Miré mi abrigo extendido en la calle, cubierto de nieve y adornos.

—No creerás que voy a subirme al coche de un completo desconocido, ¿verdad? Prefiero la hipotermia a un asesino en serie en potencia, gracias.

El hombre se encogió de hombros. —Como quieras. —Volvió a subir la ventanilla.

Me quedé allí un segundo, contemplando mis opciones. Volví a mirar el abrigo, derrotado.

—Creo que es mejor que la llevemos, señorita. —El conductor descargó dos brazos llenos de adornos nevados en el maletero del coche.

Parecía bastante simpático, y el hecho de que ese hombre tuvierachófer tenía que significar algo bueno, ¿no? Los asesinos en serie no solían ir con chófer.

Me acerqué a mi abrigo y lo doblé dentro de la mochila que pensaba usar. Los apenas veinte adornos que había dentro ya casi se desparramaban, así que los ciento cincuenta nunca habrían cabido de todos modos.

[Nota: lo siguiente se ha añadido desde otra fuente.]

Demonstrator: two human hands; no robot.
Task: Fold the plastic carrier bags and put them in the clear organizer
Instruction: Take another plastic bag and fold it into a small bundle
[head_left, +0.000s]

Acuné el bulto nevado entre los brazos y lo metí en el maletero; luego, de mala gana, me acerqué a la puerta trasera por el lado del copiloto.

El conductor, Miles, se apresuró a abrirme la puerta antes de que yo pudiera hacerlo. —Buena elección, —dijo y me guiñó un ojo, haciéndome sentir segura y desconfiada al mismo tiempo.

Intenté entrar en el coche con elegancia, pero tenía las piernas tan agarrotadas de tanto estar parada en el frío que debía de parecer un maniquí entrando en el vehículo.

Antes de que el conductor tuviera la oportunidad de cerrar la puerta tras de mí, saqué la mano disparada, atrapándola.

—No hay seguro para niños en estas puertas, ¿verdad?

El conductor soltó una sonora carcajada. —No, puede salir del vehículo cuando le plazca. —Luego cerró la puerta, confinándome en el asiento trasero con el presumido desconocido.